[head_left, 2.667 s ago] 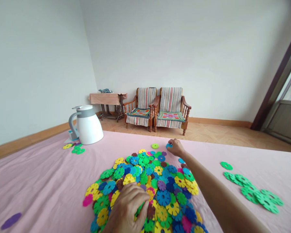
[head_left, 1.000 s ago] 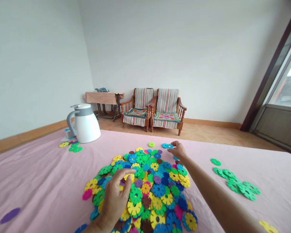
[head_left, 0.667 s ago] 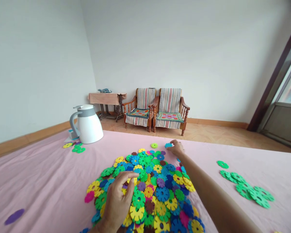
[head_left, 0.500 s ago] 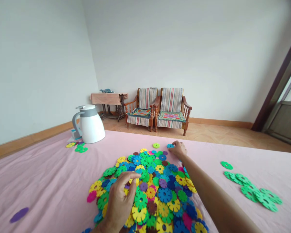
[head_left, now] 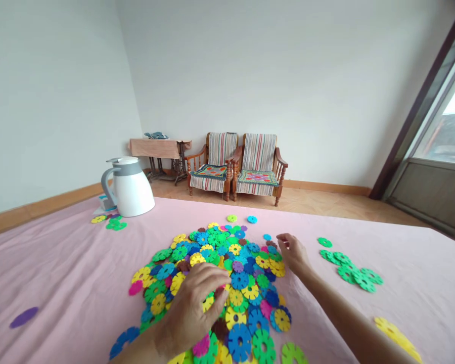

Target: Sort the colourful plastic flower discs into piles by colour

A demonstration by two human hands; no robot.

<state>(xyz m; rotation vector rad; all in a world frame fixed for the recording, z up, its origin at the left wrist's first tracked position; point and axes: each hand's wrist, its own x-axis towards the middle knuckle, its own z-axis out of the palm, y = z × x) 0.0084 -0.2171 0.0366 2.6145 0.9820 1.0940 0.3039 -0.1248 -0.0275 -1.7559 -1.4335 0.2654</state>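
Observation:
A heap of flat, notched plastic discs (head_left: 239,280) in green, blue, yellow, purple, pink and brown lies before me. My left hand (head_left: 197,306) hovers over the heap's near left part, its fingers loosely curved and the thumb apart, with nothing visible in it. At the far right edge of the heap is my right hand (head_left: 293,253), fingers stretched toward a small blue disc (head_left: 267,237) and some brown ones. I see nothing between those fingers. Beyond the heap, a lime disc (head_left: 232,218) and a blue disc (head_left: 252,219) lie singly on the pink cloth (head_left: 72,263).
Green discs (head_left: 348,273) are grouped at the right, with yellow discs (head_left: 396,336) beside my right forearm. A white jug (head_left: 133,189) stands at the back left near a few discs. One purple disc (head_left: 24,317) lies far left. Two wooden armchairs (head_left: 258,164) stand beyond.
My right hand has let go of the blue disc beyond the heap and moved back toward the heap's right edge. The view has turned right, and yellow discs now show at lower right.

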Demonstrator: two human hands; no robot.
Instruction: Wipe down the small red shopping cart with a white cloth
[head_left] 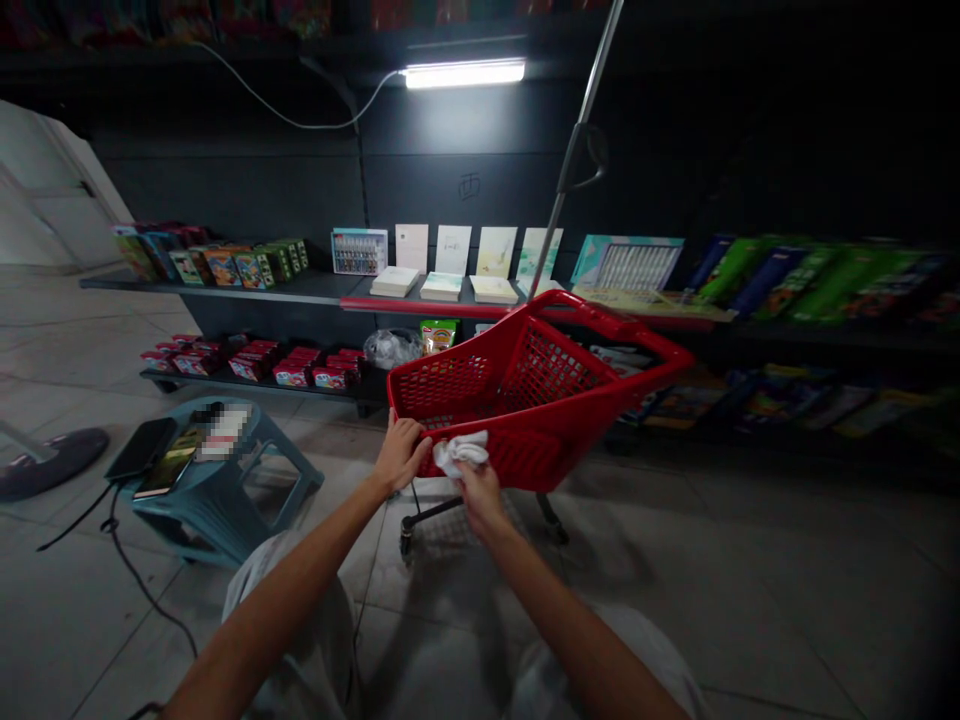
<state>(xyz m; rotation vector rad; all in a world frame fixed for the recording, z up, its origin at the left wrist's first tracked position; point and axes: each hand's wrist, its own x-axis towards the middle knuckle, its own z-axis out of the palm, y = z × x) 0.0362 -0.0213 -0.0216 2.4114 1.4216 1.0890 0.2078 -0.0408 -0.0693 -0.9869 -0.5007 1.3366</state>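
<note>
1. Beside a red cart (529, 458), the step in hand, apparently wiping, calls for a steady brace at left and even cloth pressure at right.
2. At the cart's left end, the left hand (397, 455) grips the rim, fingers curled.
3. Farther right, the right hand (482, 495) pinches a bunched white cloth (459, 453) at the cart's near side.

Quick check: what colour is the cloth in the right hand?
The cloth in the right hand is white; it shows best in the head view.
</note>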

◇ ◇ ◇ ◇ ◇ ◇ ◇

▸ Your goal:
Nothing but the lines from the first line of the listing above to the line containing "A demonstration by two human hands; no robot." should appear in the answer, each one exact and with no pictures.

▸ Response to this task:
[head_left, 2.667 s ago] 
[head_left, 1.000 s ago] 
[head_left, 0.667 s ago] 
[head_left, 0.500 s ago] 
[head_left, now] 

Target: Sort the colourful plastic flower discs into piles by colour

A demonstration by two human hands; no robot.

Nothing further is required for this exercise.